Quando sento para meditar, ofereço minha respiração ao grande espírito (o amor). Não vejo o que poderia ser mais precioso do que entregar a força que me anima para o Todo. Quando respiro, é amor que troco. É a interdependência fundamental que tenho com tudo o que me cerca. Quando respiro, me lembro de amar e através dela amo, porque entrego meus sentires para o mundo e os recebo já outros, afetados pelas inúmeras forças e seres que se relacionam com ele. O sopro universal é amor e é dele que somos feitos. Respirar é um jogo de se lançar e receber o mundo, como bem cita Coccia. Mas eu complemento, respirar é estabelecer compromissos amorosos com o mundo:
“Se viver é respirar é porque nossa relação com o mundo não é a de estar-lançado ou do estar-dentro-do-mundo, nem mesmo a do domínio de um sujeito sobre um objeto que está diante dele: estar-no-mundo significa fazer a experiência de uma imersão transcendental. A imersão - de que o sopro é a dinâmica originária - se define como uma inerência ou uma imbricação recíproca. Estamos em alguma coisa com a mesma intensidade e a mesma força que ela está em nós. É a reciprocidade da inerência que faz do sopro uma condição sem saída: impossível se liberar do meio no qual se está imerso, impossível purificar esse mesmo meio da nossa presença. Inspirar é fazer o mundo entrar em nós - o mundo está em nós - e expirar é se projetar no mundo que somos”
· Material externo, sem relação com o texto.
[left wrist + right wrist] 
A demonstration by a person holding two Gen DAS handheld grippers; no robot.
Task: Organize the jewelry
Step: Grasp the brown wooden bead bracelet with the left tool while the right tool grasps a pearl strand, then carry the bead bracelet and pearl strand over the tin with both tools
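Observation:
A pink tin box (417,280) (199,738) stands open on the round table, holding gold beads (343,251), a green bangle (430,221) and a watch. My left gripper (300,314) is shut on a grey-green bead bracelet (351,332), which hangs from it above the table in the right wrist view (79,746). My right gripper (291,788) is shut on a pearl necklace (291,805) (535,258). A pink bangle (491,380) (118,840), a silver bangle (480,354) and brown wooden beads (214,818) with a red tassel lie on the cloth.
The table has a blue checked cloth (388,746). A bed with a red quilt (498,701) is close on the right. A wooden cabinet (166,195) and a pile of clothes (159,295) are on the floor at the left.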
Se expirar é se projetar no mundo que somos, também minhas escolhas, sentimentos e ações formam o mundo que sou e que habito. A pergunta que segue comigo, então, é: como me projetar no mundo e permitir que o mundo entre em mim de forma amorosa? Ouvindo bell hooks, me parece ser o caso de me comprometer, cuidar, respeitar e me responsabilizar pelos meus afetos. Partir para o encontro e me permitir ser transformada por ele. Criar espaço para os convites e abalos necessários. Aqueles que já me amaram, ou que foram amados por mim, por anos ou por alguns instantes, tendo raízes ou corações… eles me fizeram, com o que levaram e com o que deixaram. Sou feita de atravessamentos. É ser um e, ainda assim, ser junto. Com humanos, plantas, espíritos, animais… a vida como um rizoma orientado pelo amor.